■ **Task to complete**: Which lines in the records below include the word "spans"? Report each of them in full.

■ **Exercise materials**:
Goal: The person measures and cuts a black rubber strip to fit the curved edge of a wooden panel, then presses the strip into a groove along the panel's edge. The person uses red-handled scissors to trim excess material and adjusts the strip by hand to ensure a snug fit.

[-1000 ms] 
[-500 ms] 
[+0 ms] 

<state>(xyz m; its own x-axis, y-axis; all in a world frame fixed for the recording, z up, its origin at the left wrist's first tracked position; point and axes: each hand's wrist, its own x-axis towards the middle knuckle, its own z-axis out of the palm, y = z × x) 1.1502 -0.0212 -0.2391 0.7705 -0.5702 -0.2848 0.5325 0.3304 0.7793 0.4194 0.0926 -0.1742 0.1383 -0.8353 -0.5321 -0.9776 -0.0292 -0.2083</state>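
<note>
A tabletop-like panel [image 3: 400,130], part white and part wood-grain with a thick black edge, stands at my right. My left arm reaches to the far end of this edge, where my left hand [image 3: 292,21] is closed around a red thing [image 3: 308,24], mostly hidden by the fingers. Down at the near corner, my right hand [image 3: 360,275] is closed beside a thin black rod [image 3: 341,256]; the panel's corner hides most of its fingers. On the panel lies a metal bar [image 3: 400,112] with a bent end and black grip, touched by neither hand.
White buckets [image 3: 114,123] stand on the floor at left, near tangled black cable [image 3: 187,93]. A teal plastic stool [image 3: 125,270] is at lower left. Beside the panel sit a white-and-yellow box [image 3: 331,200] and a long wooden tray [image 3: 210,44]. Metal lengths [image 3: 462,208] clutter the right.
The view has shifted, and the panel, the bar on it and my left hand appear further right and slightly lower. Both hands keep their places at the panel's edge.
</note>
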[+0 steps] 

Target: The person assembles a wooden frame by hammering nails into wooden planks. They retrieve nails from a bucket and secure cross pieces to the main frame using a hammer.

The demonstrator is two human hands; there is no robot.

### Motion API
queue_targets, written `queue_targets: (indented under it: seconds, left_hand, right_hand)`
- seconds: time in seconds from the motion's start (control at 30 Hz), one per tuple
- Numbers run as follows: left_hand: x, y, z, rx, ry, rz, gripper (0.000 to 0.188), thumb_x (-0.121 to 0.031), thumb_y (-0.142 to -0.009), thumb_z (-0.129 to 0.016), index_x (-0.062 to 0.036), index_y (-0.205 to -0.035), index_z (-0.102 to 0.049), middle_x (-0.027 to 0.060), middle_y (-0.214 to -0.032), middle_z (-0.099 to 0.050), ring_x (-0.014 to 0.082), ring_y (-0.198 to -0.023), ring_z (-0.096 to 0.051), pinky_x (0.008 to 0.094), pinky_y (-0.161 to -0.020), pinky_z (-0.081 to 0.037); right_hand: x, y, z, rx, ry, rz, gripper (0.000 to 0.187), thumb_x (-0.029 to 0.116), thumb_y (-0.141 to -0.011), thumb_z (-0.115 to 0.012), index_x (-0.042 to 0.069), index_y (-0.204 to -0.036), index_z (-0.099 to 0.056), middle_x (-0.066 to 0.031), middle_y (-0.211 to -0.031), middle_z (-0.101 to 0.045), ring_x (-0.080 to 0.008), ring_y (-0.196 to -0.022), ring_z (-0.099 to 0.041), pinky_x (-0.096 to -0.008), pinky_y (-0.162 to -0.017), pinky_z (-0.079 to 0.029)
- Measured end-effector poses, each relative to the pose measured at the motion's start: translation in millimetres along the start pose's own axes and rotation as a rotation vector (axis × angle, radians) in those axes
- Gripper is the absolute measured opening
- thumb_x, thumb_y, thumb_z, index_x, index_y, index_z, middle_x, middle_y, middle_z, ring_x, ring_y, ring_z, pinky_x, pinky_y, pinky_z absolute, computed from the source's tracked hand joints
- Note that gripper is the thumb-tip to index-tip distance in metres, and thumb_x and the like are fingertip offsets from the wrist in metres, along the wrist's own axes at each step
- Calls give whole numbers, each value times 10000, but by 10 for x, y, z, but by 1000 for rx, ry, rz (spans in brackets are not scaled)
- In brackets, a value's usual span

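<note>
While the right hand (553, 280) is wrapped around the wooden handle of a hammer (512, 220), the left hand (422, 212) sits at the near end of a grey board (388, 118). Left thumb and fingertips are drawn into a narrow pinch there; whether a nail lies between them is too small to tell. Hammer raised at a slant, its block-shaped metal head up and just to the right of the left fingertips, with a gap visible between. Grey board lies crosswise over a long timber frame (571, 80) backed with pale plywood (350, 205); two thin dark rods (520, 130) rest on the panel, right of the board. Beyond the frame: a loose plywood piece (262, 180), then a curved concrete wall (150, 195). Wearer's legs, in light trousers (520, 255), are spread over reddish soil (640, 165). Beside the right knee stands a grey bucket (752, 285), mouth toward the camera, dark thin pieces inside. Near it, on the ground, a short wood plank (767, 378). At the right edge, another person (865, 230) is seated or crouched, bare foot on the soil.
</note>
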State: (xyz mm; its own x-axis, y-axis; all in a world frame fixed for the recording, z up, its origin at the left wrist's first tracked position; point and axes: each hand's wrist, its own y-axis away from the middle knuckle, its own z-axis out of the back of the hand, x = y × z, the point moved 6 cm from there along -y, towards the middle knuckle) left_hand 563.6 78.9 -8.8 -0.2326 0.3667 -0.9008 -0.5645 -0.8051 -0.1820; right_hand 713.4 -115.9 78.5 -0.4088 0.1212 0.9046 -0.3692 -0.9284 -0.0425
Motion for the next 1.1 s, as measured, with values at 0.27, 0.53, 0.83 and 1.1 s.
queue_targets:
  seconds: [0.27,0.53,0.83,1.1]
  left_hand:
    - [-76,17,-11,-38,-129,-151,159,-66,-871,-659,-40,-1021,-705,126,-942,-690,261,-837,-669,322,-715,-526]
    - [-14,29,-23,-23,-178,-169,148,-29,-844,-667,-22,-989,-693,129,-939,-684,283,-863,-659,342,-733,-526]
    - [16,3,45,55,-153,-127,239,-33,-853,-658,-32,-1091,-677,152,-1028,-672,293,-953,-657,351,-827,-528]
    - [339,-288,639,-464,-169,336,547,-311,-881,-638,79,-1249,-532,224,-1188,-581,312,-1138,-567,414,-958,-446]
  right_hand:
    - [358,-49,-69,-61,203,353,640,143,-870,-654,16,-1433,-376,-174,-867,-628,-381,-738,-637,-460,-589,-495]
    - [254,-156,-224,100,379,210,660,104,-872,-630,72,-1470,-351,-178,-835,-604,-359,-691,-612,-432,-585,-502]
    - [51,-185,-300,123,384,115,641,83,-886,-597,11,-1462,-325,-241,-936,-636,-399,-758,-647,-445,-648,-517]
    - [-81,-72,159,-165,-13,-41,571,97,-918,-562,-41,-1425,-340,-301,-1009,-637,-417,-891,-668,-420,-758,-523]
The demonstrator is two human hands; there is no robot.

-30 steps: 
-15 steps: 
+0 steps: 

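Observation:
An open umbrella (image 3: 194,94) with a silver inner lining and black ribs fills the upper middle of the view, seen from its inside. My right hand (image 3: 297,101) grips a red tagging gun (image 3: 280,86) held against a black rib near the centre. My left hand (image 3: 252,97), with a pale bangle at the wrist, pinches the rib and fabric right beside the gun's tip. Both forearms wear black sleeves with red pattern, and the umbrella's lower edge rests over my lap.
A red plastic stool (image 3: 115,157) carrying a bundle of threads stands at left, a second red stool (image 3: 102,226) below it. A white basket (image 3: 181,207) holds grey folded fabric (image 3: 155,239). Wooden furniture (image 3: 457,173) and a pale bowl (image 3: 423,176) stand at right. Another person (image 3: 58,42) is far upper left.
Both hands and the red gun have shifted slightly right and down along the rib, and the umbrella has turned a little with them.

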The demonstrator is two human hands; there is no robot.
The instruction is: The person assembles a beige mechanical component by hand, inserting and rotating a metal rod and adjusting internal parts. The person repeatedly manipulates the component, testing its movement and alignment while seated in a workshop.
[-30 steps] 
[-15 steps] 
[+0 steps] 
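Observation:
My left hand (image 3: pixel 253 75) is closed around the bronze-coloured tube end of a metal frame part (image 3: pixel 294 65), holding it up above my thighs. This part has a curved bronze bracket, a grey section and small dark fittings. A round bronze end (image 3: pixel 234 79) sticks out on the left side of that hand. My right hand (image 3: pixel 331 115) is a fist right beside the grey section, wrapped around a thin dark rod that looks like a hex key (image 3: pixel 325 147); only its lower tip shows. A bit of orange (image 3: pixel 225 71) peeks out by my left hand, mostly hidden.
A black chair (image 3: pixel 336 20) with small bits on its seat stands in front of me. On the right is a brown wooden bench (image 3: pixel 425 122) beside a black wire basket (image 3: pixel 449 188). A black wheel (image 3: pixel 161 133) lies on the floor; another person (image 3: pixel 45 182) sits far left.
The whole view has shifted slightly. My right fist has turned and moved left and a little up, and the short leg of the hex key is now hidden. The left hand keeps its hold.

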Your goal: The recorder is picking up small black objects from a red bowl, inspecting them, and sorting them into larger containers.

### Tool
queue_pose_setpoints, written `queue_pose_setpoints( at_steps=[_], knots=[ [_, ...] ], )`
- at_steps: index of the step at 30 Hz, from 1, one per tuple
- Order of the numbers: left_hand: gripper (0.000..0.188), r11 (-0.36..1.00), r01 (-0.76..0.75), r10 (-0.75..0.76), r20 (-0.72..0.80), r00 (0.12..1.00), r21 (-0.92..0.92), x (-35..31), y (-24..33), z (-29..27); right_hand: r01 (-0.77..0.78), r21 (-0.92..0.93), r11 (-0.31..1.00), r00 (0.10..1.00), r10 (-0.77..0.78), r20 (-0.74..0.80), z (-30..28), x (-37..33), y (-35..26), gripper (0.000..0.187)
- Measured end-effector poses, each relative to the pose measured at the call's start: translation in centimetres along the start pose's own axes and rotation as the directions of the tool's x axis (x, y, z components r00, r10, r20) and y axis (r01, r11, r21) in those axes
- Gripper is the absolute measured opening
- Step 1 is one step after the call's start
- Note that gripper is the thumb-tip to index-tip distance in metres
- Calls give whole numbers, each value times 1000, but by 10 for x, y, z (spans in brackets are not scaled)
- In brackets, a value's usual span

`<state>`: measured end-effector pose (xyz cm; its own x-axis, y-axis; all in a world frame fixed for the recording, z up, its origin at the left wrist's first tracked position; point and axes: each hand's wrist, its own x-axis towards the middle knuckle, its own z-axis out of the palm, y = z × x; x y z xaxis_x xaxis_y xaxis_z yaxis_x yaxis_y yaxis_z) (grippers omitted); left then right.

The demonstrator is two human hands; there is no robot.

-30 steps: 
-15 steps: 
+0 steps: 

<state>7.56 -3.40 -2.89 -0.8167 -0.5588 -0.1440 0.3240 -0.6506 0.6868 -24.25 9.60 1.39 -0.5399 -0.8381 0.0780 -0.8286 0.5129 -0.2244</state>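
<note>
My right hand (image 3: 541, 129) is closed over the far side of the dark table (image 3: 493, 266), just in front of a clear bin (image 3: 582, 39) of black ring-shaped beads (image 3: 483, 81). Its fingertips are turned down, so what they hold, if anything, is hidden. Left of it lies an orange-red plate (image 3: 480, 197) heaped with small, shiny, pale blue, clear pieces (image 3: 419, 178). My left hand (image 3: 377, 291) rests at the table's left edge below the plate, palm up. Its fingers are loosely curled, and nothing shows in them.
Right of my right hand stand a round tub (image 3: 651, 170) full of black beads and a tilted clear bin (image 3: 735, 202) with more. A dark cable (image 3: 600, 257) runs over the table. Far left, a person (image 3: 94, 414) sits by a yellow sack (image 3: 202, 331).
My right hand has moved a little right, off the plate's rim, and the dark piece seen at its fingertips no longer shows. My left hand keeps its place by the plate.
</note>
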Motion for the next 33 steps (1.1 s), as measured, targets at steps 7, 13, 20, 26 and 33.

■ **Exercise response**:
- Calls give whole numbers, each value times 10000, but by 10 for x, y, z, but by 1000 for rx, ry, rz (spans in brackets are not scaled)
- Calls give whole numbers, each value times 1000, but by 10 for x, y, z (spans in brackets are not scaled)

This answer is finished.